▸ Work instruction: Repeat the entire listing exactly.

=-=-=

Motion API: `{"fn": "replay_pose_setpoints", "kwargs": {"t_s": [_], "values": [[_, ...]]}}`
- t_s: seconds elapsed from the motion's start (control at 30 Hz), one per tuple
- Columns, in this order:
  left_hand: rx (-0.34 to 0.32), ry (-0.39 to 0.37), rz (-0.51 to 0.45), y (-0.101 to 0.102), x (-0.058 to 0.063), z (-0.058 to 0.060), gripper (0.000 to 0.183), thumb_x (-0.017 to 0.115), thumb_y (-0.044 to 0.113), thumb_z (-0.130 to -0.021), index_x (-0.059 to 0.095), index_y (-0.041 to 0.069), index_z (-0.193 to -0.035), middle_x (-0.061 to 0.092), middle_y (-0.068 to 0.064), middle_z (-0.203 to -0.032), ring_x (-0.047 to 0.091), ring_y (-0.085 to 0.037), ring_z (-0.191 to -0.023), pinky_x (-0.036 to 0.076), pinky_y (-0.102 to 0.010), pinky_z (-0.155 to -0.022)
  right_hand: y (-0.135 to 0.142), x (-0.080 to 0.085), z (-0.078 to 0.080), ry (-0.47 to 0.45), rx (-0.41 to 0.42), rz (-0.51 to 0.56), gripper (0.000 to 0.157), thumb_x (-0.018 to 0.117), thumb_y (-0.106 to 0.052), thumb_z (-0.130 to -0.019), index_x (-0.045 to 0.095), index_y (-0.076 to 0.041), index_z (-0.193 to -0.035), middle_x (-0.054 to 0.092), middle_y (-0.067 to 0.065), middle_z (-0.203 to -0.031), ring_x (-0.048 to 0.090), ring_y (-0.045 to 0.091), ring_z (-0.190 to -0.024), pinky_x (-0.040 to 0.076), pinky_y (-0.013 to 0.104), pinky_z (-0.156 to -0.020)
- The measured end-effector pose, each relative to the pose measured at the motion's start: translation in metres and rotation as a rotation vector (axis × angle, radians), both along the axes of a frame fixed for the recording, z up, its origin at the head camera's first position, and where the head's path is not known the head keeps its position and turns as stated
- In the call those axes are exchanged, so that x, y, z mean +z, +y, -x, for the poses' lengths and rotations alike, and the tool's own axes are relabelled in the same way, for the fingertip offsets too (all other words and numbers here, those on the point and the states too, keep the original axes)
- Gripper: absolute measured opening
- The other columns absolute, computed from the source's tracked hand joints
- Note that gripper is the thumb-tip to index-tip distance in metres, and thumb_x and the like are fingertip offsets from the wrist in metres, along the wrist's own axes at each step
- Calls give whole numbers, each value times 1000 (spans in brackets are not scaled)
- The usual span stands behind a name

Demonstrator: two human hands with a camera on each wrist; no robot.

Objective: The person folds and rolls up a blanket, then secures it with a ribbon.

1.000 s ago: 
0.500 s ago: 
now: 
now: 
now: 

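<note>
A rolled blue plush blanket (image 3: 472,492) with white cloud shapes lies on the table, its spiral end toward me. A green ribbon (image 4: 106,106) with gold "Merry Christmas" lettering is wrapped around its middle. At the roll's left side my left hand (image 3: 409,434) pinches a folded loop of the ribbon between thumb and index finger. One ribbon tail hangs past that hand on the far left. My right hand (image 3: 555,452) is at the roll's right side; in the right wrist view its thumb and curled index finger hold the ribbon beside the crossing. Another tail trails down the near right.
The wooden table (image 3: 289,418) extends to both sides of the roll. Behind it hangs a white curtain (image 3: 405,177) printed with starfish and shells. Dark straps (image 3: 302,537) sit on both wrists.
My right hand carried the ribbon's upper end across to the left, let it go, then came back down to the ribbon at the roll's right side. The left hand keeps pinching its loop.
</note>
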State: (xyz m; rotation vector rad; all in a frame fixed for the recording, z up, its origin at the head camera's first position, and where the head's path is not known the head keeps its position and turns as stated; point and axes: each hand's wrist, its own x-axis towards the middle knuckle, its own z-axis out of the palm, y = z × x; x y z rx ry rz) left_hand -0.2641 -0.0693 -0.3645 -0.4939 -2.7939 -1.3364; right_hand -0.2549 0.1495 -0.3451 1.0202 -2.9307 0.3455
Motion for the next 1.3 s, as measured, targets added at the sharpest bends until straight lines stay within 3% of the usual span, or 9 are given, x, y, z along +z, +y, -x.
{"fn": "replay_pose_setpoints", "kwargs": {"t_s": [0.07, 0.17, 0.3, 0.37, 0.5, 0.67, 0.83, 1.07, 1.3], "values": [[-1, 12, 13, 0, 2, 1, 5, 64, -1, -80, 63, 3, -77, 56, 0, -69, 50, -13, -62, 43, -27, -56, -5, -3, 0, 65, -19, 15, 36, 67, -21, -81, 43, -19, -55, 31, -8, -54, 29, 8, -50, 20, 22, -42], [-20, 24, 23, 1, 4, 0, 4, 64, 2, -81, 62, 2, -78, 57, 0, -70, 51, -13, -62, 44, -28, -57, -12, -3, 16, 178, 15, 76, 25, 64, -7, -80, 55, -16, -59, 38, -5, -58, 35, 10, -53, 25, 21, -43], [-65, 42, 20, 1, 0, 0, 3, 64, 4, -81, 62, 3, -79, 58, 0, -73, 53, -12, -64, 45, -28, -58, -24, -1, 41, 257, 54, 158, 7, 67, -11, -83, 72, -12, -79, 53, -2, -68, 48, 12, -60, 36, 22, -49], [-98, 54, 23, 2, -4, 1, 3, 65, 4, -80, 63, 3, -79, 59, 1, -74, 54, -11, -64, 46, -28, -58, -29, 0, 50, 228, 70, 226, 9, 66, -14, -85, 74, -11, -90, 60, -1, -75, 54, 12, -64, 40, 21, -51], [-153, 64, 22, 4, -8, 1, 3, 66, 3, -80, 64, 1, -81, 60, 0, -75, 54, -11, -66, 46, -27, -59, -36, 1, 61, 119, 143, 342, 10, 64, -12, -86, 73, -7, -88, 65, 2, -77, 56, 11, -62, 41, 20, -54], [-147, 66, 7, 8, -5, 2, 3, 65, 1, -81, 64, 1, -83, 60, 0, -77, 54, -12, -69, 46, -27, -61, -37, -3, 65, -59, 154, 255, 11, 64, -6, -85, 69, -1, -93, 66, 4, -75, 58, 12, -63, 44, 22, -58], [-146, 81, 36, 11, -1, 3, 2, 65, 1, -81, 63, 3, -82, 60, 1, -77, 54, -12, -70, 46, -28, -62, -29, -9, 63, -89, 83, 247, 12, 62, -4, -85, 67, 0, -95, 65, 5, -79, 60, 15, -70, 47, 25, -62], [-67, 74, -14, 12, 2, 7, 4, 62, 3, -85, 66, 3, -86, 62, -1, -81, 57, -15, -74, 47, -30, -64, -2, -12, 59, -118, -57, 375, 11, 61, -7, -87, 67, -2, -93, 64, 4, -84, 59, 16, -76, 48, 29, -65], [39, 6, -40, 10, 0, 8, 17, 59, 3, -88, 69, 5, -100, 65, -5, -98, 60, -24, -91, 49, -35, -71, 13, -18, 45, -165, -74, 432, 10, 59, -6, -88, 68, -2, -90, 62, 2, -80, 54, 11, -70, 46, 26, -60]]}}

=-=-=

▸ Result for this exercise:
Motion API: `{"fn": "replay_pose_setpoints", "kwargs": {"t_s": [_], "values": [[_, ...]]}}`
- t_s: seconds elapsed from the motion's start (control at 30 Hz), one per tuple
- Columns, in this order:
  left_hand: rx (-0.34 to 0.32), ry (-0.39 to 0.37), rz (-0.51 to 0.45), y (-0.101 to 0.102), x (-0.058 to 0.063), z (-0.058 to 0.060), gripper (0.000 to 0.183), thumb_x (-0.017 to 0.115), thumb_y (-0.044 to 0.113), thumb_z (-0.130 to -0.021), index_x (-0.059 to 0.095), index_y (-0.041 to 0.069), index_z (-0.193 to -0.035), middle_x (-0.061 to 0.092), middle_y (-0.068 to 0.064), middle_z (-0.203 to -0.032), ring_x (-0.047 to 0.091), ring_y (-0.085 to 0.037), ring_z (-0.191 to -0.023), pinky_x (-0.036 to 0.076), pinky_y (-0.102 to 0.010), pinky_z (-0.155 to -0.022)
  right_hand: y (-0.135 to 0.142), x (-0.080 to 0.085), z (-0.078 to 0.080), ry (-0.47 to 0.45), rx (-0.41 to 0.42), rz (-0.51 to 0.56), gripper (0.000 to 0.157), thumb_x (-0.018 to 0.117), thumb_y (-0.106 to 0.052), thumb_z (-0.130 to -0.019), index_x (-0.045 to 0.095), index_y (-0.076 to 0.041), index_z (-0.193 to -0.035), middle_x (-0.054 to 0.092), middle_y (-0.067 to 0.065), middle_z (-0.203 to -0.031), ring_x (-0.048 to 0.090), ring_y (-0.045 to 0.091), ring_z (-0.190 to -0.024), pinky_x (-0.040 to 0.076), pinky_y (-0.013 to 0.104), pinky_z (-0.156 to -0.020)
- The measured end-effector pose, each relative to the pose measured at the motion's start: translation in metres and rotation as a rotation vector (axis × angle, radians), both along the axes of a frame fixed for the recording, z up, its origin at the head camera's first position, and where the head's path is not known the head keeps its position and turns as stated
- In the call those axes are exchanged, so that x, y, z mean +z, +y, -x, for the poses' lengths and rotations alike, and the tool's own axes are relabelled in the same way, for the fingertip offsets too (all other words and numbers here, those on the point and the states too, keep the original axes)
- Gripper: absolute measured opening
- The other columns absolute, computed from the source's tracked hand joints
- Note that gripper is the thumb-tip to index-tip distance in metres, and thumb_x and the like are fingertip offsets from the wrist in metres, along the wrist's own axes at each step
- Calls give whole numbers, each value times 1000 (spans in brackets are not scaled)
- The usual span stands behind a name

Demonstrator: two human hands with a camera on each wrist; no robot.

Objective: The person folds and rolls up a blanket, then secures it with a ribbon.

1.000 s ago: 
0.500 s ago: 
now: 
now: 
now: 

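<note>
A rolled blue plush blanket (image 3: 472,492) with white cloud shapes lies on the table, its spiral end toward me. A green ribbon (image 4: 106,106) with gold "Merry Christmas" lettering is wrapped around its middle. At the roll's left side my left hand (image 3: 409,434) pinches a folded loop of the ribbon between thumb and index finger. One ribbon tail hangs past that hand on the far left. My right hand (image 3: 555,452) is at the roll's right side; in the right wrist view its thumb and curled index finger hold the ribbon beside the crossing. Another tail trails down the near right.
The wooden table (image 3: 289,418) extends to both sides of the roll. Behind it hangs a white curtain (image 3: 405,177) printed with starfish and shells. Dark straps (image 3: 302,537) sit on both wrists.
My right hand carried the ribbon's upper end across to the left, let it go, then came back down to the ribbon at the roll's right side. The left hand keeps pinching its loop.
</note>
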State: (xyz m; rotation vector rad; all in a frame fixed for the recording, z up, its origin at the head camera's first position, and where the head's path is not known the head keeps its position and turns as stated; point and axes: each hand's wrist, its own x-axis towards the middle knuckle, its own z-axis out of the palm, y = z × x; x y z rx ry rz) left_hand -0.2641 -0.0693 -0.3645 -0.4939 -2.7939 -1.3364; right_hand -0.2549 0.1495 -0.3451 1.0202 -2.9307 0.3455
Motion for the next 1.3 s, as measured, targets added at the sharpest bends until straight lines stay within 3% of the usual span, or 9 are given, x, y, z along +z, +y, -x.
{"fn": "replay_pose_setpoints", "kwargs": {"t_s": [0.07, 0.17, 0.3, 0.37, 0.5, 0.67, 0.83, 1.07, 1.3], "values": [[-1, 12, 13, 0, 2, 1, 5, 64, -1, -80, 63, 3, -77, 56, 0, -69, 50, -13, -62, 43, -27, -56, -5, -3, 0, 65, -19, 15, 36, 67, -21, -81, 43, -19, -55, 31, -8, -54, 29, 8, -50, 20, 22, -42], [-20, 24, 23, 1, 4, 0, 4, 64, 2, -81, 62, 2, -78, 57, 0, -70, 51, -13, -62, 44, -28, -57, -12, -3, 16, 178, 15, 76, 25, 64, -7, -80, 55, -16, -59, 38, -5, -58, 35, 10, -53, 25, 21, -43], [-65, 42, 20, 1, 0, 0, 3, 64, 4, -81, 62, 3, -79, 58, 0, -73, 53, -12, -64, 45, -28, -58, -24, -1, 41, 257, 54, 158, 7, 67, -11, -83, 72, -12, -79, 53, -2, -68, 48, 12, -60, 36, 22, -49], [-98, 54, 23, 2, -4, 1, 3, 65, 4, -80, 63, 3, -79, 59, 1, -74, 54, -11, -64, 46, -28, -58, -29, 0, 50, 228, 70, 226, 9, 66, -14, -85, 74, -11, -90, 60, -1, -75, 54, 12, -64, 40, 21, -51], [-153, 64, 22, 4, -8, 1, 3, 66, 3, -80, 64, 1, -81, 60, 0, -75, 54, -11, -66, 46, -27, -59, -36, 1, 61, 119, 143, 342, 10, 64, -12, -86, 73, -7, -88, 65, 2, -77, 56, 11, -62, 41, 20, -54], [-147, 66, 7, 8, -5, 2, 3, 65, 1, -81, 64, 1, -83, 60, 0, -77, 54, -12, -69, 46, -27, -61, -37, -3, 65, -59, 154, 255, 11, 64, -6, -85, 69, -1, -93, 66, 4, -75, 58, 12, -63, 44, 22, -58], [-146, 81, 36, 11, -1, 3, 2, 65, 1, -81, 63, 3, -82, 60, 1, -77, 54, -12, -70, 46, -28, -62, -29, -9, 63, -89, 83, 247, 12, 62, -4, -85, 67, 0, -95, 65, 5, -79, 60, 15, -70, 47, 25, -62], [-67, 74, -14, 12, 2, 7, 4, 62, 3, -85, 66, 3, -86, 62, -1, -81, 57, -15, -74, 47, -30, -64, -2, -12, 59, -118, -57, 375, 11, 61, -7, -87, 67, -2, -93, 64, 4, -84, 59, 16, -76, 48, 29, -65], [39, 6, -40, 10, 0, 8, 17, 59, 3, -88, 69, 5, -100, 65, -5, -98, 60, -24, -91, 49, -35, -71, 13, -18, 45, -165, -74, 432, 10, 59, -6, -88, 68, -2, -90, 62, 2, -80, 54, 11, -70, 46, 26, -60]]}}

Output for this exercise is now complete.